In the listing below, repeat exactly every line from the first through the line containing "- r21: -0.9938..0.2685", with nothing else.

========================================

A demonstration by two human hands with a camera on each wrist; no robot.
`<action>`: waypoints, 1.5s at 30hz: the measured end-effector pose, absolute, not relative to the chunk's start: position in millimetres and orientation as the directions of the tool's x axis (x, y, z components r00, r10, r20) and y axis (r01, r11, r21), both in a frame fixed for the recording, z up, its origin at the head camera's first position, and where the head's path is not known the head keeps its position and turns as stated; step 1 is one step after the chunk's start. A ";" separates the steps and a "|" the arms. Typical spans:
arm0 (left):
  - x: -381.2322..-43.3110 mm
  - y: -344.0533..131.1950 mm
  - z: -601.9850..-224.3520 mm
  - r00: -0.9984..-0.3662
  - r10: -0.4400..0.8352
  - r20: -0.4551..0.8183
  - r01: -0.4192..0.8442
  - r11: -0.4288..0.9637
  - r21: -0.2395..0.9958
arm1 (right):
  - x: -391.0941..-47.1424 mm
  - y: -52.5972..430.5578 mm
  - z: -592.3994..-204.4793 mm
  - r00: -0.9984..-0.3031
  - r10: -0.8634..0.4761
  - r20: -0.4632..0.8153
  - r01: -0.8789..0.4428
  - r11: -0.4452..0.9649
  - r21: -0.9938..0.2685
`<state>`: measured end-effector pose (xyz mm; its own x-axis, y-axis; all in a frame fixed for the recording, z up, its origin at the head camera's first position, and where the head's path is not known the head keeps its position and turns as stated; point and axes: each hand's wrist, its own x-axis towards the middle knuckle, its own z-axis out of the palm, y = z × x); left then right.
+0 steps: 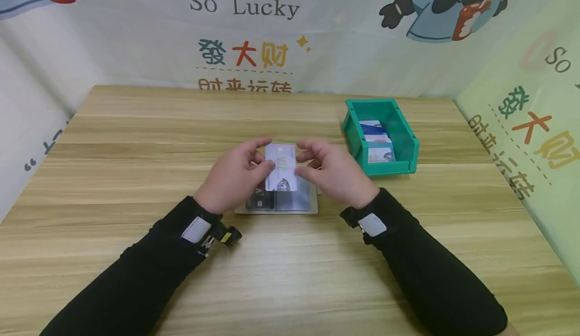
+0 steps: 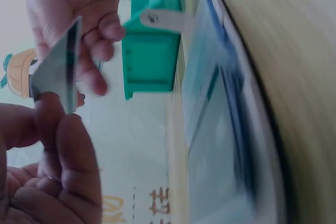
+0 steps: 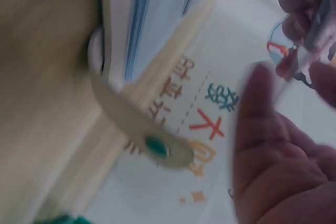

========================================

Reply:
A demonstration by two human hands with a camera on each wrist; no robot.
`<action>`: waypoints, 1.5s at 30hz: the measured end-effector pose, absolute, not relative to the chunk's start: position in millimetres and orientation as the directions of the tool's x axis (x, y, z components r00, r10, r20) and y axis (r01, r11, r21), both in a frame fixed for the recording, z up, its origin at the head camera's first position, and where the head's path is not known the head keeps its position and turns as stated; step 1 is one step after the chunk's start. A ";" separates the steps and a "|" the arms. Typical spans:
arm0 (left):
  - x: -381.2322..-43.3110 mm
  - y: -344.0533..131.1950 mm
  - z: -601.9850..-224.3520 mm
  - r00: -0.9984..-0.3662
  - r10: -0.4400..0.8352
  - r20: -0.4551..0.8183
  - r01: -0.4192..0.8442
  - r11: -0.4288..0.9637
  - r21: -0.2395..0.9958
arm1 (right):
  - x: -391.0941..-47.1424 mm
  - y: -52.5972..430.5578 mm
  - z: -592.3994..-204.4793 mm
  - r00: -0.9984..-0.3031
  - r10: -0.8634..0.4761
  - r20: -0.4632..0.8153
  - r01: -0.8789..0.4428
  - r11: -0.4452..0.9649
  - r21: -0.9938..0.2685

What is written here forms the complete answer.